Example 2: Large Dataset Processing¶

async def process_event_logs(start_date: str):
  """Process millions of event logs efficiently."""
  query = (
    Query()
      .select(['event_type', 'count() as total', 'avg(duration) as avg_duration'])
      .from_table('events')
      .where('created_at >= $start_date')
      .group_by(['event_type'])
      .use_index('created_at_idx')
      .parallel(max_workers=8)  # Utilize multiple cores
      .with_fetch('batch', batch_size=10000)  # Large batches for efficiency
      .with_timeout(600.0)  # 10-minute timeout
  )

  async with get_client(config) as client:
    results = await query.execute(client, {'start_date': start_date})
    return results

Example 3: Query Performance Analysis¶

async def analyze_slow_query():
  """Analyze and optimize a slow query."""

  # Step 1: Run with EXPLAIN to see current plan
  analysis = (
    Query()
      .select()
      .from_table('orders')
      .where('total > 1000 AND status = "pending"')
      .order_by('created_at', 'DESC')
      .explain(full=True)
  )

  async with get_client(config) as client:
    plan = await analysis.execute(client)
    print('Execution Plan:', plan)

    # Step 2: Apply optimizations based on plan
    optimized = (
      Query()
        .select()
        .from_table('orders')
        .where('total > 1000 AND status = "pending"')
        .order_by('created_at', 'DESC')
        .use_index('total_status_idx')  # Based on EXPLAIN output
        .with_timeout(15.0)
        .parallel(max_workers=4)
    )

    # Step 3: Verify improvement
    optimized_plan = optimized.explain(full=True)
    optimized_result = await optimized_plan.execute(client)
    print('Optimized Plan:', optimized_result)
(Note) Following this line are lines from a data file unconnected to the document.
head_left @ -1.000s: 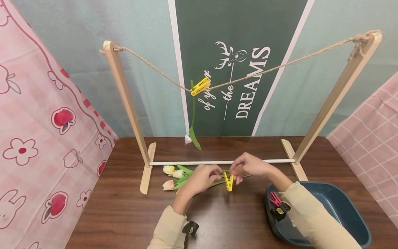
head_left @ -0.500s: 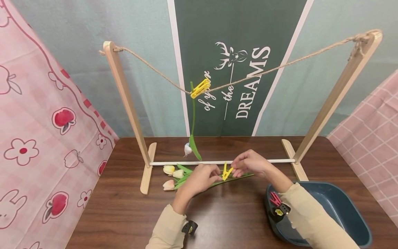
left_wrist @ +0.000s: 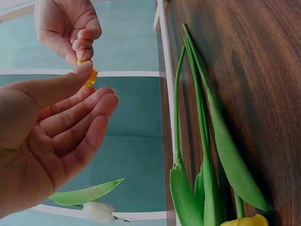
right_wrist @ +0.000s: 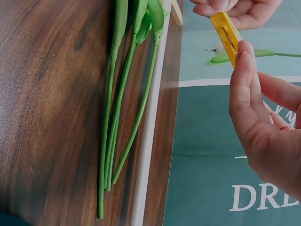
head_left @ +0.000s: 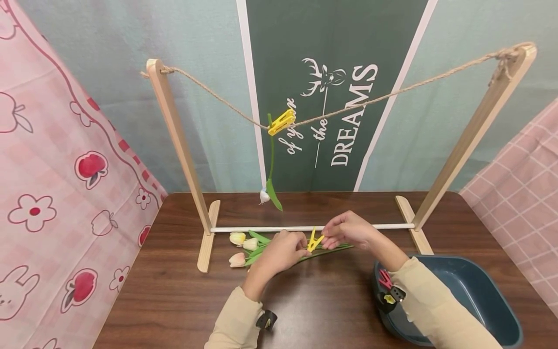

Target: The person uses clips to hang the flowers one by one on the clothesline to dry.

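Note:
Both hands meet at a yellow clothespin (head_left: pixel 314 241) above the table. My left hand (head_left: pixel 284 251) pinches one end of it between thumb and fingers. The fingertips of my right hand (head_left: pixel 348 230) pinch the other end, as the right wrist view shows along the clothespin's side (right_wrist: pixel 226 37). Beneath the hands lie several tulips with green stems (left_wrist: pixel 202 108), their heads to the left, among them a pink one (head_left: pixel 237 260). Above, a white tulip (head_left: pixel 264 196) hangs head down from a rope, its stem clipped by another yellow clothespin (head_left: pixel 281 122).
The twine rope (head_left: pixel 440 76) sags between two wooden posts (head_left: pixel 178 145), joined low down by a white rod (head_left: pixel 244 229). A dark blue basin (head_left: pixel 475 291) stands at the right, partly under the right sleeve, with a red clothespin (head_left: pixel 385 278) at its left side.
The clothespin has risen slightly, shifted left and tilted, its V now facing up. My right hand has moved up a little. The hanging tulip has bobbed down and back up.

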Demonstrator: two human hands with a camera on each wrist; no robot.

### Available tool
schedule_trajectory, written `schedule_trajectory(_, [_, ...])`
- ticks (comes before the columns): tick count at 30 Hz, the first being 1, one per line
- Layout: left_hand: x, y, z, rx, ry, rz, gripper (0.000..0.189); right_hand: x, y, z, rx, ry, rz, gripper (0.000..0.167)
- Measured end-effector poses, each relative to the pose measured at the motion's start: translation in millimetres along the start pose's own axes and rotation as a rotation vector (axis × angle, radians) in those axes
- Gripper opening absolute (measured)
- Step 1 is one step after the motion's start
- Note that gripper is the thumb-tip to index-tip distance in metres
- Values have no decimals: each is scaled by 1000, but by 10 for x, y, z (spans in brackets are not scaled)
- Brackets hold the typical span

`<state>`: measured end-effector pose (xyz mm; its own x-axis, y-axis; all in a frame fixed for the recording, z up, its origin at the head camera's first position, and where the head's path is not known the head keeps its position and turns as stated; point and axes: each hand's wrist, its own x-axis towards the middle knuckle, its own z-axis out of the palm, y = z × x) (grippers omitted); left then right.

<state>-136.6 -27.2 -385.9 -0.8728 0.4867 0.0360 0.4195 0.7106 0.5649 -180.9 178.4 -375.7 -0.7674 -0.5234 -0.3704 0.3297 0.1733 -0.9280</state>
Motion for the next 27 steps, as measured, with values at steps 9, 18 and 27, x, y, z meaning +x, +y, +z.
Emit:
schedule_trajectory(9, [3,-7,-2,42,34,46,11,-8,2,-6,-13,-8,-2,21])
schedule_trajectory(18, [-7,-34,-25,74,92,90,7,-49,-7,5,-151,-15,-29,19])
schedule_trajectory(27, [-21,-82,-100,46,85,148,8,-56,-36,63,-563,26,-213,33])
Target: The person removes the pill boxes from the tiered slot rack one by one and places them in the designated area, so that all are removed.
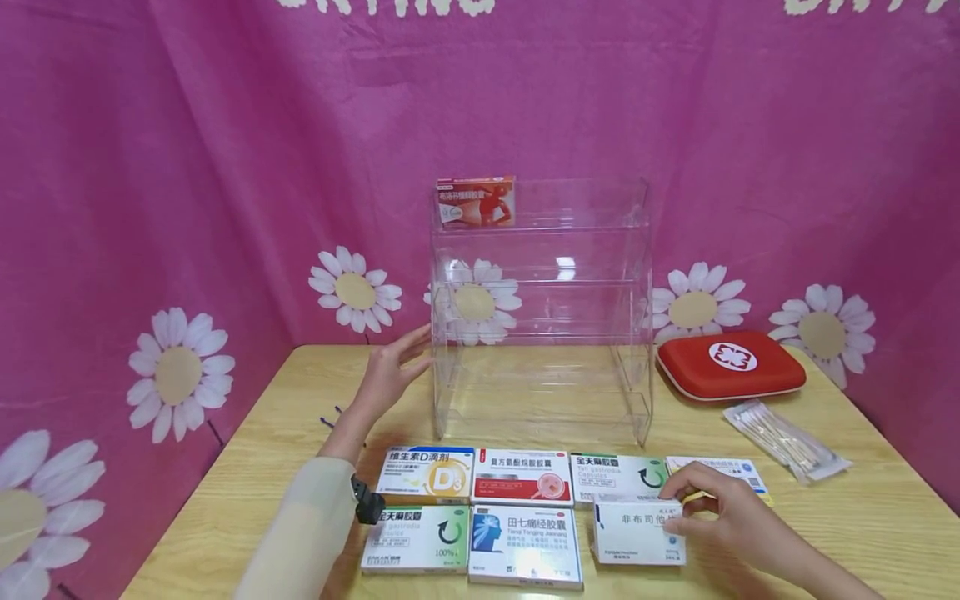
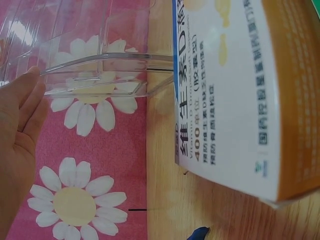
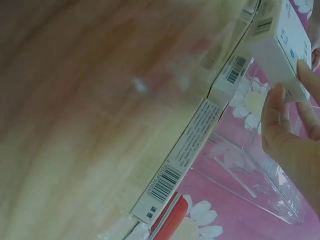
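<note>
My right hand (image 1: 723,508) pinches a white medicine box (image 1: 637,537) between thumb and fingers at its right end. The right wrist view shows that box (image 3: 282,45) tilted, fingertips at its edge. My left hand (image 1: 390,375) rests its extended fingers against the left side of a clear acrylic display rack (image 1: 540,282). A red medicine box (image 1: 476,202) stands on the rack's top tier, at the left. Just behind the held box lie a green-and-white box (image 1: 618,475) and a yellow-and-white box (image 1: 738,472), the latter partly hidden by my right hand.
Beside these lie a vitamin D box (image 1: 426,473), a red-and-white box (image 1: 522,477), another green-and-white box (image 1: 415,540) and a blue-and-white box (image 1: 525,546). At the right are a red zip case (image 1: 731,367) and a bag of cotton swabs (image 1: 786,442). A pink curtain (image 1: 225,167) hangs behind the table.
</note>
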`<state>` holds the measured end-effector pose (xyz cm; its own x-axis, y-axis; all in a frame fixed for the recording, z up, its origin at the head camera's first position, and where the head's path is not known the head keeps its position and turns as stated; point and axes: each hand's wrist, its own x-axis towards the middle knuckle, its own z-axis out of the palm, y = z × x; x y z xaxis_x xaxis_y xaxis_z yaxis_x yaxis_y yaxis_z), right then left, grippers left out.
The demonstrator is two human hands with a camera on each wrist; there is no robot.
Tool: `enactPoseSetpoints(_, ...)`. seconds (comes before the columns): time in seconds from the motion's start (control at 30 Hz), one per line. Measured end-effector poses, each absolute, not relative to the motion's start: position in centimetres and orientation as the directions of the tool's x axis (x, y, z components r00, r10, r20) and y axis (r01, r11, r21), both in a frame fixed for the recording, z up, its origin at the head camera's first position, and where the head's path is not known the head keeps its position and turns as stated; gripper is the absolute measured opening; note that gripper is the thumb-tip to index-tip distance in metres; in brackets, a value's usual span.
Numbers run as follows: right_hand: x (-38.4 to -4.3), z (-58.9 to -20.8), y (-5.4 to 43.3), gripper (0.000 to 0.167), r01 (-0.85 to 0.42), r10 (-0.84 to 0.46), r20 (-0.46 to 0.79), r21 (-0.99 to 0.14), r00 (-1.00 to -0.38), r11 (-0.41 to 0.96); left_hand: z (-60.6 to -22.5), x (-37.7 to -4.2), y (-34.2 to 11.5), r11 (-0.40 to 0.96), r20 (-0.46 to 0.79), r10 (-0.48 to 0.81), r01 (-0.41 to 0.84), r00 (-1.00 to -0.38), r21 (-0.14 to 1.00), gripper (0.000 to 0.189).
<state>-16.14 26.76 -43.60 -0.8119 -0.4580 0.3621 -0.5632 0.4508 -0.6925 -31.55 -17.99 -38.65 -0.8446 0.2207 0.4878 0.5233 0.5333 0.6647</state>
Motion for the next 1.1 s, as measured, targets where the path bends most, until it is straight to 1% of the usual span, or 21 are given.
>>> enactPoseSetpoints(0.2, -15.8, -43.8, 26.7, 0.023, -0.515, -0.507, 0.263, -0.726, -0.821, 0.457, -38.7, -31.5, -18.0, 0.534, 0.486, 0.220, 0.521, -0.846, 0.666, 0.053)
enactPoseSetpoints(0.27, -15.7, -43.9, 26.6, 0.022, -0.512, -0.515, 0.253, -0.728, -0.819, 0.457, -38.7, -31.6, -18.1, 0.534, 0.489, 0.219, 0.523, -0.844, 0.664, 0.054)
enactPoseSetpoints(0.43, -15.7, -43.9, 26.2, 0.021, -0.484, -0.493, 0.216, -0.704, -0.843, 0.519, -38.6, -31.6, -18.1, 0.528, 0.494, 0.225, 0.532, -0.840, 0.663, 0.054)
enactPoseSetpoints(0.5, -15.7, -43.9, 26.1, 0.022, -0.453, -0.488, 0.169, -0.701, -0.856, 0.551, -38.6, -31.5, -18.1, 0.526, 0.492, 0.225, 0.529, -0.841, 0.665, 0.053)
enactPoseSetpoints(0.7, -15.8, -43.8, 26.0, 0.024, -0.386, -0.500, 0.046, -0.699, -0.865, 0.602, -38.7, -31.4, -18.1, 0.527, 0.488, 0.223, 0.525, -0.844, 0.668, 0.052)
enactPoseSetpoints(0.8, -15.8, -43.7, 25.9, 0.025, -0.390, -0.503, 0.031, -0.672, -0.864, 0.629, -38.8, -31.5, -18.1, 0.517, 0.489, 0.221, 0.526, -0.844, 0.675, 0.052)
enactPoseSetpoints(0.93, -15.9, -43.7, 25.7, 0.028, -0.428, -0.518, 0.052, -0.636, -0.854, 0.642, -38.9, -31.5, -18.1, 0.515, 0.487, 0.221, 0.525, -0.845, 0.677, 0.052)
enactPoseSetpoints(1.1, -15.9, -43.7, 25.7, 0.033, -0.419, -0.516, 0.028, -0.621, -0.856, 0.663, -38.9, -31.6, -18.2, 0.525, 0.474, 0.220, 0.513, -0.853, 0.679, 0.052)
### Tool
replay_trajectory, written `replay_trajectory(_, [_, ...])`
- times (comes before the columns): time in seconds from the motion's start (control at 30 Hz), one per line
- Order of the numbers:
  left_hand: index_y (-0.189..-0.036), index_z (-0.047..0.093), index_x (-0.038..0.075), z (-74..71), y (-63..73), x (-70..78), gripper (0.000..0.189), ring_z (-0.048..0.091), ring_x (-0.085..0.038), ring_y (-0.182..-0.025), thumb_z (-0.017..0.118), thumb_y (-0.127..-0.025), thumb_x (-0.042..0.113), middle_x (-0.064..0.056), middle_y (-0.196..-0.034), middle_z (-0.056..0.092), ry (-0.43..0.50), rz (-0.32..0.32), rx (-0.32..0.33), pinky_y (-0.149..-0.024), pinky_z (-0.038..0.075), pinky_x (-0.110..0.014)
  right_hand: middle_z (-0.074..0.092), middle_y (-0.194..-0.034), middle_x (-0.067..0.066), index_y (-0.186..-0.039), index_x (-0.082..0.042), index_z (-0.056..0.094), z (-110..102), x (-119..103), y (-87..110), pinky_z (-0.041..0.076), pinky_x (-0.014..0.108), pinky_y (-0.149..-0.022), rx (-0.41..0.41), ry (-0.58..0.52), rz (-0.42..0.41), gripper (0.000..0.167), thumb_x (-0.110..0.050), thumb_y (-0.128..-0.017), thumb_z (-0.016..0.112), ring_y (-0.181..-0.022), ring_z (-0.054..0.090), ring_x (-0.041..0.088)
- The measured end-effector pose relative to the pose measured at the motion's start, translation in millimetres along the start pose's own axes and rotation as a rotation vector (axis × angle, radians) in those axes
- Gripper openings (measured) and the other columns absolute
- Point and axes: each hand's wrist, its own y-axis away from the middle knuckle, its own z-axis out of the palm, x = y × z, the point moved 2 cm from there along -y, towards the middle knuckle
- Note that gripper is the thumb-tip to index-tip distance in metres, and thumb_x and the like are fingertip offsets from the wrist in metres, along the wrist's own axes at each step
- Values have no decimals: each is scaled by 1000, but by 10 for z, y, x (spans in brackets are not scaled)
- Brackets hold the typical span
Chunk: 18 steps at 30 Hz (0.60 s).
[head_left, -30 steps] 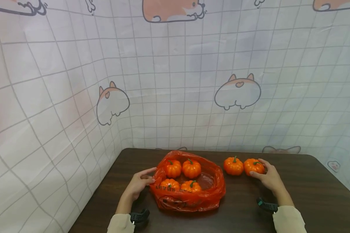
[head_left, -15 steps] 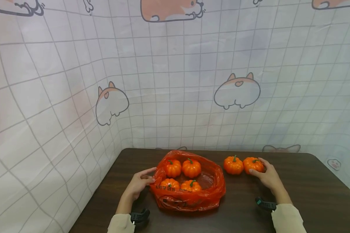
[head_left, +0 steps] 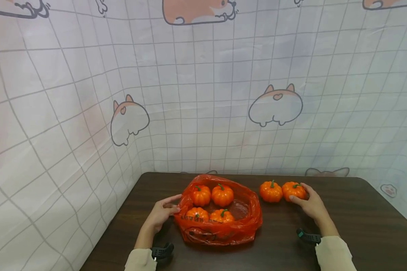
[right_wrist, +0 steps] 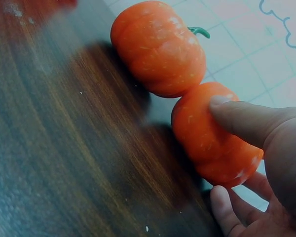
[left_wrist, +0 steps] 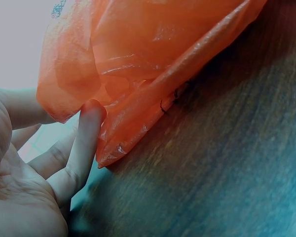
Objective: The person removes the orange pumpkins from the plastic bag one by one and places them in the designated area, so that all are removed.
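Note:
A red plastic bag (head_left: 224,239) stands with its mouth spread wide on the table. Inside it sit several small orange pumpkins (head_left: 222,195) with green stems. At the bag's left edge, my left hand (head_left: 161,216) pinches the thin plastic between its fingers, as the left wrist view shows. To the right of the bag are two more pumpkins side by side, touching in the right wrist view. My right hand (head_left: 313,205) grips the right-hand pumpkin (right_wrist: 212,138), its thumb on one side and fingers at the other. The other pumpkin (right_wrist: 158,49) sits just left of it.
The dark wooden table (head_left: 278,248) has rounded far corners. Behind and to the left hangs a white grid-patterned cloth (head_left: 203,113) with cartoon dogs, close to the table's edges. A black band (head_left: 308,237) is on each wrist.
My right hand and its pumpkin have shifted very slightly away from the body, and the neighbouring pumpkin a little too. The left hand and the bag stay practically where they were.

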Motion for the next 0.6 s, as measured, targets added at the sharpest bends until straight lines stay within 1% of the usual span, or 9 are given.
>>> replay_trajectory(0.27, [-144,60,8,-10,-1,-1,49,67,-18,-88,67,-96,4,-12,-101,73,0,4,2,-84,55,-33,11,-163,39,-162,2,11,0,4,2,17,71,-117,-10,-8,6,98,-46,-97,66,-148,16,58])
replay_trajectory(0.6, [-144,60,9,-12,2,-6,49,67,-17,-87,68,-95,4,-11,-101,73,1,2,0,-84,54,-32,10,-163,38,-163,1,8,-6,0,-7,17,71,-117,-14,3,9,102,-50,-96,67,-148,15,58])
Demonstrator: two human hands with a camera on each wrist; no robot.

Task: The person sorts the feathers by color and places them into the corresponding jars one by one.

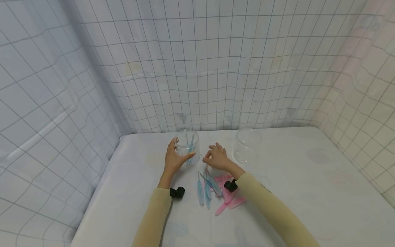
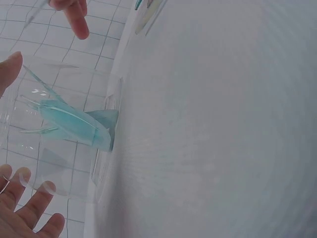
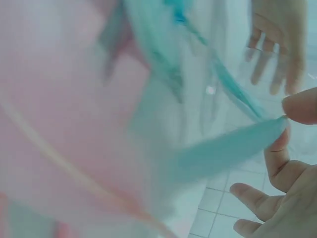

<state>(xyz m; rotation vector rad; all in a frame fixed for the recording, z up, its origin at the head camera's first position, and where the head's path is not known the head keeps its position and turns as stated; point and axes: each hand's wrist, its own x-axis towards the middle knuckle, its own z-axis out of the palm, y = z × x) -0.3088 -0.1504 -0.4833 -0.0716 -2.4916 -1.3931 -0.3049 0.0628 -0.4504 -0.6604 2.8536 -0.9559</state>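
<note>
My left hand (image 1: pixel 174 159) holds a clear round jar (image 1: pixel 182 145), thumb on the near side and fingers round the far side. Inside the jar, several light-blue feathers (image 2: pixel 74 121) lean, thin quills up. To the right of the jar is my right hand (image 1: pixel 216 159), pinching a blue feather (image 3: pixel 228 148) between thumb and forefinger, the other fingers spread. On the table below the hands lie several loose blue feathers (image 1: pixel 200 192), quills pointing away, beside and partly over a heap of pink feathers (image 1: pixel 227 195). My right forearm covers part of the pink heap.
A second clear jar (image 1: pixel 247 147) stands on the white table (image 1: pixel 296 185), behind and right of my right hand. Grid-patterned white curtains (image 1: pixel 216 68) close off the back and both sides. Black wrist cameras (image 1: pixel 177 192) sit at both cuffs.
</note>
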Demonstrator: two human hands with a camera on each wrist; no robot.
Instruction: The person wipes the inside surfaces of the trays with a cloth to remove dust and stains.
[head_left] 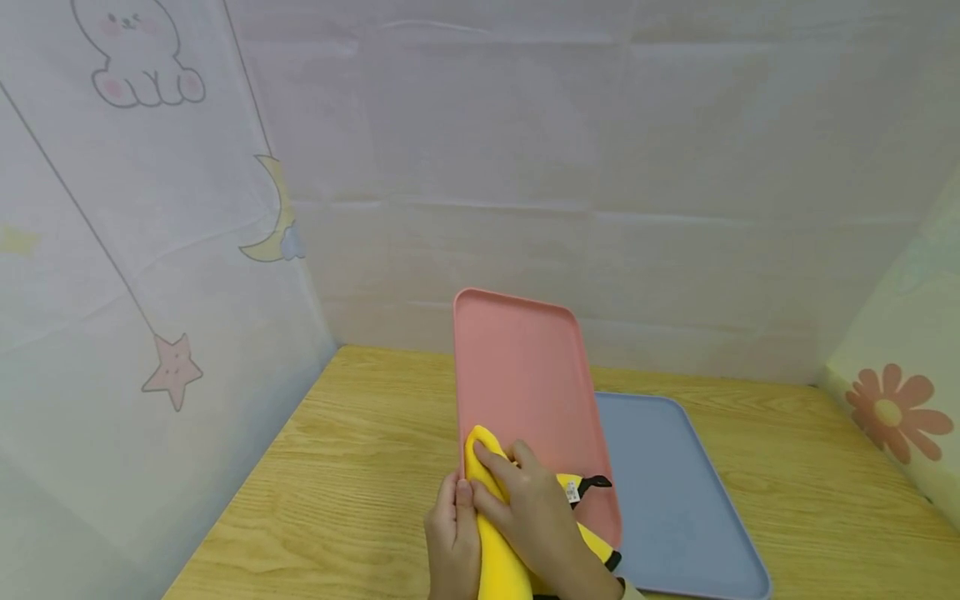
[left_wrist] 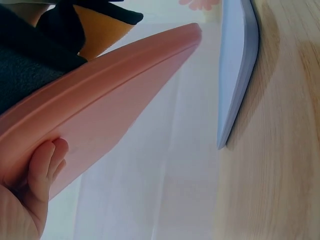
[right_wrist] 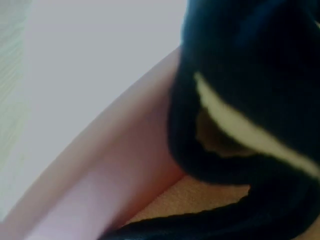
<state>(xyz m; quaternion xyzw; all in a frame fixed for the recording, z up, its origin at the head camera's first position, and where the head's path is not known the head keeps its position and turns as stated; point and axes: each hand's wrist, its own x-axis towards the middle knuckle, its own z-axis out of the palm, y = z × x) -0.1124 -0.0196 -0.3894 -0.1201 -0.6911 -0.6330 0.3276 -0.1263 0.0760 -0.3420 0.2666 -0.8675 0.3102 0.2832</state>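
Observation:
My left hand (head_left: pixel 453 529) grips a pink tray (head_left: pixel 525 367) by its left edge. The thumb lies at the front, and curled fingers (left_wrist: pixel 42 167) show against the underside in the left wrist view. The tray is tilted up, its far end raised. Across its lower part lies a yellow cloth (head_left: pixel 498 562) with black trim, a white tag and a black loop. My right hand (head_left: pixel 536 512) holds this bunched cloth against the tray near the left rim. In the right wrist view, blurred black folds (right_wrist: pixel 220 170) of the cloth fill much of the picture; the fingers are hidden there.
A blue-grey tray (head_left: pixel 667 492) lies flat on the wooden table (head_left: pixel 360 467), to the right of the pink one and partly behind it. Pale printed sheets (head_left: pixel 570 167) hang behind the table and at both sides.

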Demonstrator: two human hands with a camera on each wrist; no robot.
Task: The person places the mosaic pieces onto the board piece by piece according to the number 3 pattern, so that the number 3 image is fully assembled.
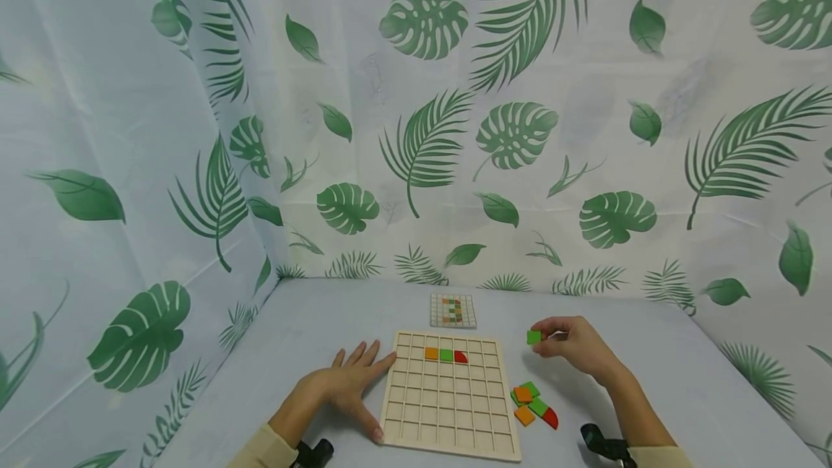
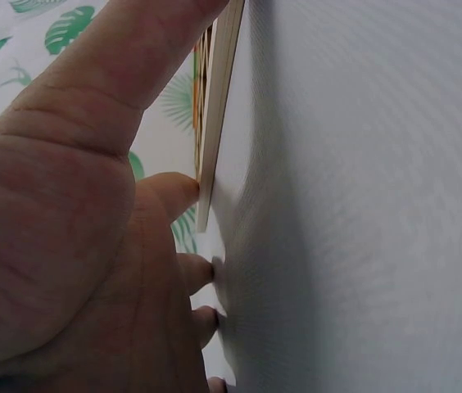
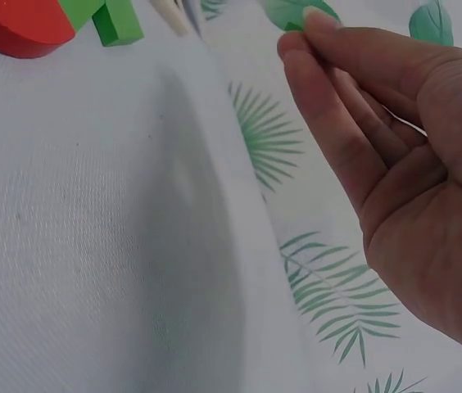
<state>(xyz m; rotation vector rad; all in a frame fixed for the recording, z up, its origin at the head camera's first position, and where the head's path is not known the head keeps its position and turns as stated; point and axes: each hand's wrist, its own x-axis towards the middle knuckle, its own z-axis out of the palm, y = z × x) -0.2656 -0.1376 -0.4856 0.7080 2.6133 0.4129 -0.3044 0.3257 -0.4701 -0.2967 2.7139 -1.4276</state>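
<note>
A wooden grid board [image 1: 448, 403] lies on the table, with an orange square tile [image 1: 432, 354], a green square tile [image 1: 445, 355] and a red quarter-round tile [image 1: 461, 357] side by side in one row near its far edge. My left hand [image 1: 347, 385] is spread at the board's left side, thumb and index finger touching the edge. Above the table, right of the board, my right hand [image 1: 578, 345] pinches another green square tile [image 1: 534, 337] between thumb and fingertips. In the right wrist view that tile is mostly hidden by the fingers of the right hand [image 3: 403, 123].
A small pattern card [image 1: 453, 310] with a printed grid lies beyond the board. Right of the board sits a loose pile of orange, green and red tiles [image 1: 524, 416]. Leaf-printed curtains [image 1: 416, 128] hang behind and along the left of the table.
</note>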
Example 4: Dynamic Hint Selection¶

async def adaptive_query(table: str, filters: dict, row_estimate: int):
  """Adapt hints based on estimated result size."""
  query = Query().select().from_table(table)

  # Add filters
  for field, value in filters.items():
    query = query.where(f'{field} = ${field}')

  # Adapt hints based on data volume
  if row_estimate < 1000:
    # Small dataset - eager fetch
    query = query.with_fetch('eager')
  elif row_estimate < 100000:
    # Medium dataset - batch with moderate workers
    query = (
      query
        .with_fetch('batch', batch_size=1000)
        .parallel(max_workers=4)
    )
  else:
    # Large dataset - aggressive optimization
    query = (
      query
        .with_fetch('batch', batch_size=5000)
        .parallel(max_workers=8)
        .with_timeout(120.0)
    )

  async with get_client(config) as client:
    return await query.execute(client, filters)

Example 5: Production Query Template¶

from surql.query import Query
from surql.query.hints import IndexHint, TimeoutHint, FetchHint

class QueryTemplates:
  """Production-ready query templates with optimizations."""

  @staticmethod
  def user_lookup(index_name: str = 'email_idx'):
    """Optimized user lookup query."""
    return (
      Query()
        .select()
        .from_table('user')
        .force_index(index_name)
        .with_timeout(3.0)
        .with_fetch('eager')
    )

  @staticmethod
  def bulk_analytics():
    """Heavy analytics query."""
    return (
      Query()
        .select()
        .from_table('analytics_events')
        .parallel(max_workers=6)
        .with_fetch('batch', batch_size=10000)
        .with_timeout(300.0)
    )

  @staticmethod
  def real_time_dashboard():
    """Fast queries for dashboards."""
    return (
      Query()
        .with_timeout(5.0)
        .with_fetch('batch', batch_size=500)
    )

Additional Resources¶

Query Builder Documentation - Complete query building reference
Query Hints Example Code - More code examples
Performance Best Practices - General query optimization

Summary¶

Query optimization hints provide fine-grained control over query execution:

IndexHint - Guide index selection
ParallelHint - Enable parallel processing
TimeoutHint - Control query duration
FetchHint - Optimize memory usage
ExplainHint - Analyze execution plans

Use hints judiciously, always profile first, and document your optimization decisions.